The problem:
In the entries that follow, the first line to write out is the one containing "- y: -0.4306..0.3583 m", and the last is the one containing "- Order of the". Reproduce that stretch exactly, with nothing before or after it.
=== Provided entries ===
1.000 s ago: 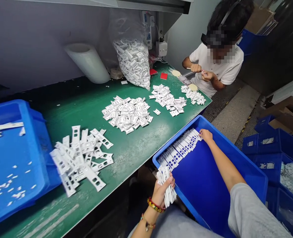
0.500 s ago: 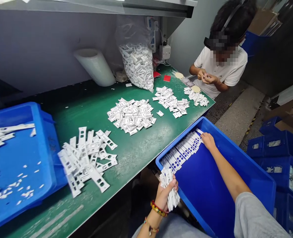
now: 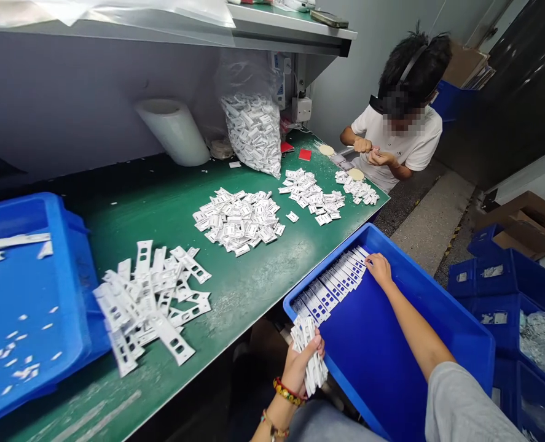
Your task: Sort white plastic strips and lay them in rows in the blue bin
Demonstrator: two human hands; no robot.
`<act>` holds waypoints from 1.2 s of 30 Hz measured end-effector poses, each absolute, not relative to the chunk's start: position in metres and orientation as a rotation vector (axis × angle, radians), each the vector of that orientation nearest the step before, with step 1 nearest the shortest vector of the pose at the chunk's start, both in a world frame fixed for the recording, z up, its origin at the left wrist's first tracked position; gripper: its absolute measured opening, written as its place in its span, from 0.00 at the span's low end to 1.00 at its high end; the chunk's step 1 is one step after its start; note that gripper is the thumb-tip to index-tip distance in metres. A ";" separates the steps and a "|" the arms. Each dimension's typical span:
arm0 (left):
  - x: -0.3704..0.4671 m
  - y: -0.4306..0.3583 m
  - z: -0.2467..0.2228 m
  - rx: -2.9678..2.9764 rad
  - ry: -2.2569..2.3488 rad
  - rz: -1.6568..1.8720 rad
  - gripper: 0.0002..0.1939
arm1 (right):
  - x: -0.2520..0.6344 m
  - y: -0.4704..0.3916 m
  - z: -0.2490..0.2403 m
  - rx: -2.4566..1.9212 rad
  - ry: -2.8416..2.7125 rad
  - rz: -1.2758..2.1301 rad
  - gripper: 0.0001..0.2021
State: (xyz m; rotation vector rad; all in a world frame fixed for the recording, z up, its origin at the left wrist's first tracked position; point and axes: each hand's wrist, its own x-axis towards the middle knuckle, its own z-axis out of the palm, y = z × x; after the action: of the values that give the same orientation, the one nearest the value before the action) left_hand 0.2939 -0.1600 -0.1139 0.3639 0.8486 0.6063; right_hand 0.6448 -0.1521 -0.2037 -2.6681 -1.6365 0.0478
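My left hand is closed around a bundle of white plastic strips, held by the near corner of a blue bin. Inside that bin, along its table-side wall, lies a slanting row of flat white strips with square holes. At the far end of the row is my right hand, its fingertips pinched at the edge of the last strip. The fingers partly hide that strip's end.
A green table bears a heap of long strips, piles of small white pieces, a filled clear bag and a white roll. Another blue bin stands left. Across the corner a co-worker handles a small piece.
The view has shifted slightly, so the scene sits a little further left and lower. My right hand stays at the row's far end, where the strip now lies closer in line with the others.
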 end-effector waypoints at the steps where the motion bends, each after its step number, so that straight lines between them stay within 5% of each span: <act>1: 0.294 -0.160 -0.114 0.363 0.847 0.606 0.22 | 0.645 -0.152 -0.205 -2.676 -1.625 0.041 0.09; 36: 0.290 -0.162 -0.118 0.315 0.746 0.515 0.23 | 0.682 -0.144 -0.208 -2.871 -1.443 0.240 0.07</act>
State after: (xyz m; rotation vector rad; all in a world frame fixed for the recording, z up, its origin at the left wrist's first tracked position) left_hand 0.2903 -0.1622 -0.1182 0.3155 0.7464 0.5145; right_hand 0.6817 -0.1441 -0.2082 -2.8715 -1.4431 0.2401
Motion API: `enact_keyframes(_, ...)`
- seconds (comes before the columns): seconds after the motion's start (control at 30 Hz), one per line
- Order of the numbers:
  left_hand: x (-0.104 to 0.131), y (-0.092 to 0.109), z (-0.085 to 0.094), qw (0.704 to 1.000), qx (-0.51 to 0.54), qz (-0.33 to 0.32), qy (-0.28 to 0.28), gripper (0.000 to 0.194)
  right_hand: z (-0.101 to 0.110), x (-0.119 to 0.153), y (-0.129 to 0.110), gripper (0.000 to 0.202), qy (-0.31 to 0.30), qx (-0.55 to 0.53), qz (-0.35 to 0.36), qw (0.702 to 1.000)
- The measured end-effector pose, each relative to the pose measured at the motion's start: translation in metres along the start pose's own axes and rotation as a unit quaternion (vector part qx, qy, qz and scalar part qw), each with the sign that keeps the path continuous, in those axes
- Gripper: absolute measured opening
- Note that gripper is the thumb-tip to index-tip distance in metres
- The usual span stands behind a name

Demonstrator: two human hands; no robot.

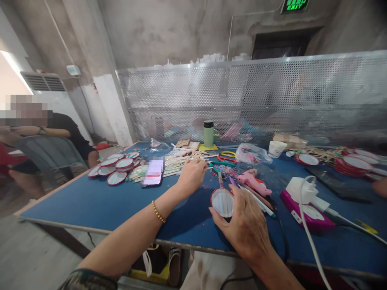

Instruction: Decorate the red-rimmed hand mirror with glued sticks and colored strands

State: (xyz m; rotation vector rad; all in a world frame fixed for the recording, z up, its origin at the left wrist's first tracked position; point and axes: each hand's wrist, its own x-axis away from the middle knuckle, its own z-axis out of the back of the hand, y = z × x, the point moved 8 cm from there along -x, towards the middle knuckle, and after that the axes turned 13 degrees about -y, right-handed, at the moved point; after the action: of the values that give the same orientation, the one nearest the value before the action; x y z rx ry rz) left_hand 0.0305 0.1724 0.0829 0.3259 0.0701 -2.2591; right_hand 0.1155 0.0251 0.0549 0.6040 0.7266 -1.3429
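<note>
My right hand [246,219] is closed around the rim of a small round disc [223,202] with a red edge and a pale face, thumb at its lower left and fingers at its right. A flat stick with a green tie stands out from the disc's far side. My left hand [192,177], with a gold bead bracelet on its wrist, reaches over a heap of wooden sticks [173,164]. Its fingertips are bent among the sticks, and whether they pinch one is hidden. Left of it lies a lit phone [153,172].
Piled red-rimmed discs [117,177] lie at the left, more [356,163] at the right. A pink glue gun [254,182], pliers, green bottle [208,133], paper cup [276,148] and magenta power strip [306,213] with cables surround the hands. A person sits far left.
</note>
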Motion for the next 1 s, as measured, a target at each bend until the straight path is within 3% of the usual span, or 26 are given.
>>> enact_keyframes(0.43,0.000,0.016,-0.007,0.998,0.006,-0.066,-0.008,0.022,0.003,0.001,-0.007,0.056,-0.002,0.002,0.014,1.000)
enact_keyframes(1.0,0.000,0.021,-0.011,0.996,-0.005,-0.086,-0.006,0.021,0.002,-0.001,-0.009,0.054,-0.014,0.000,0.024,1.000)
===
Reply:
  - y: -0.4306..0.3583 m
  - z: -0.2467..0.2228 m
  - rx: -2.9678..2.9764 rad
  - ry: -2.2569..2.3488 rad
  - rz: -1.6568..1.8720 rad
  - gripper: 0.0002..0.1939
arm1 (right):
  - x: -0.2520..0.6344 m
  - y: -0.4704..0.3916 m
  - z: -0.2490..0.2403 m
  - rx: -2.4566..1.9212 rad
  - ry: -2.8416..2.7125 rad
  - rz: -1.2758..2.1301 rad
  - gripper: 0.0001..0.2021
State: (xyz m; rotation vector rad; all in a world frame fixed for the recording, z up, its origin at the left wrist's first tracked position; point and axes: each hand's wrist, its own x-axis towards the middle knuckle, its own z-axis out of the palm, y = z × x; after the action: of the values that give the same orientation, the one nearest the value before the action) left_hand 0.2939 -0.1600 -0.1139 0.3639 0.8486 0.6063; right_hand 0.6448 -0.1521 -0.2037 -2.6681 -1.6365 0.0478
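My left hand is closed around a bundle of white plastic strips, held by the near corner of a blue bin. Inside that bin, along its table-side wall, lies a slanting row of flat white strips with square holes. At the far end of the row is my right hand, its fingertips pinched at the edge of the last strip. The fingers partly hide that strip's end.
A green table bears a heap of long strips, piles of small white pieces, a filled clear bag and a white roll. Another blue bin stands left. Across the corner a co-worker handles a small piece.
The view has shifted slightly, so the scene sits a little further left and lower. My right hand stays at the row's far end, where the strip now lies closer in line with the others.
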 end-effector waypoints at the steps where the motion bends, each after its step number, so that straight lines between them stay within 5% of each span: <act>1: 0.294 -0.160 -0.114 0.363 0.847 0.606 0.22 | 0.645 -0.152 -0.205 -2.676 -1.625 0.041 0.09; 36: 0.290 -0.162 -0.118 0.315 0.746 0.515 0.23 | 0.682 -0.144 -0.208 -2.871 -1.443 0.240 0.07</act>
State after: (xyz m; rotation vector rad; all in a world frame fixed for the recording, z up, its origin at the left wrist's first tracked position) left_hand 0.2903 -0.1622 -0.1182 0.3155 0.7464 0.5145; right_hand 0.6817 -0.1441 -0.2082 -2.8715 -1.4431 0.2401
Motion API: `enact_keyframes(_, ...)`
- seconds (comes before the columns): seconds after the motion's start (control at 30 Hz), one per line
- Order of the numbers:

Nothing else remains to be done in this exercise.